GIVEN INFORMATION ::
---

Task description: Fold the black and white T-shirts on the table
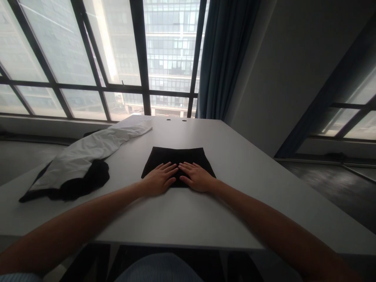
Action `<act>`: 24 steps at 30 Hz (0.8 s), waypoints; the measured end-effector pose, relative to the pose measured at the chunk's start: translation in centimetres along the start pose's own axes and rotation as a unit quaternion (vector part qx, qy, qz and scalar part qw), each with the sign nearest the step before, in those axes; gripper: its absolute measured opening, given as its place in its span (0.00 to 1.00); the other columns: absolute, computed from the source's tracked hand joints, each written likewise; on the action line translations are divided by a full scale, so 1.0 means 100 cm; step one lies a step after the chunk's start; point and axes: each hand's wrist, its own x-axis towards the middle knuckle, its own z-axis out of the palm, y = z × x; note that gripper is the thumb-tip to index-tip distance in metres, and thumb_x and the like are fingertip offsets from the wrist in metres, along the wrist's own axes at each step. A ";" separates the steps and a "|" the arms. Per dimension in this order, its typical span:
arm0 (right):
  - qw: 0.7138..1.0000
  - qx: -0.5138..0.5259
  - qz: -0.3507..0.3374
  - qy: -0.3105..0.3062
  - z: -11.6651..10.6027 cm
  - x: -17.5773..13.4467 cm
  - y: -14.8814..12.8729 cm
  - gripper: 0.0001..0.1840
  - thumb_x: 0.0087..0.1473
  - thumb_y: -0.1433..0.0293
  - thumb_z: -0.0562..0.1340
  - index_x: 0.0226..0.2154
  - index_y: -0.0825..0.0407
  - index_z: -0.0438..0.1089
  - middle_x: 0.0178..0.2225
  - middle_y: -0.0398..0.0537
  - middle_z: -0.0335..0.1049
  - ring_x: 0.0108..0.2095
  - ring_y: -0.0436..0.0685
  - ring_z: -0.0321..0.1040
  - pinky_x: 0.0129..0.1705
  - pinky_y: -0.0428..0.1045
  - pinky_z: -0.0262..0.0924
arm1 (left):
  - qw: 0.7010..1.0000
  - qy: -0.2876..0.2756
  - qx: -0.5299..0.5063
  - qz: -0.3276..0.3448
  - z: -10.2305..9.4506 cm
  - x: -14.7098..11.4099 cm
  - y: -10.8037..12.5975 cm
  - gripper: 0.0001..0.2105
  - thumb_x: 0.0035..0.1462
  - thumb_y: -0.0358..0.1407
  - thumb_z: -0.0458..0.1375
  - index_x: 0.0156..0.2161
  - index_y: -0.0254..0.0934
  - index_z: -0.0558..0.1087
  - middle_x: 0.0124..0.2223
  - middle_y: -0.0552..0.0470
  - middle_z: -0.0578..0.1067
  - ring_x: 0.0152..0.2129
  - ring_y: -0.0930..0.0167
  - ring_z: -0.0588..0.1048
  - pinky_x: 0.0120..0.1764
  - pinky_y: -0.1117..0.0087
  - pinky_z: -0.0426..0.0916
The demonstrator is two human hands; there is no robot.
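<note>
A black piece of cloth (178,153), perhaps a folded garment, lies flat on the white table (188,219). It is wider toward me and narrower at the far edge. My left hand (160,178) rests palm down on its left side with the fingers stretched out. On the right side my right hand (197,177) lies flat in the same way, its fingertips close to those of the left. The hands cover part of the cloth, so the exact kind of garment cannot be made out.
White and black clothing (85,156) lies loosely heaped along the table's left side. Two small dark round fittings (184,120) sit near the far edge. Beyond are large windows (173,47) and a blue curtain (219,62). A wall column (282,78) stands at the right.
</note>
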 end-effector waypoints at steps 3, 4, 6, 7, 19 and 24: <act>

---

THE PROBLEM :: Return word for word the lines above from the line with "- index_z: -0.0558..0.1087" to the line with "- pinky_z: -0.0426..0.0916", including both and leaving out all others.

SOLUTION TO THIS PROBLEM ::
  - index_z: -0.0558..0.1087
  - middle_x: 0.0124..0.2223
  - middle_y: -0.0552..0.0470
  - middle_z: -0.0578..0.1067
  - ring_x: 0.0152..0.2129
  - ring_y: -0.0930..0.0167
  - ring_z: -0.0588..0.1048
  - pinky_x: 0.0120..0.1764
  - pinky_y: -0.1117..0.0087
  - pinky_z: -0.0426..0.0916

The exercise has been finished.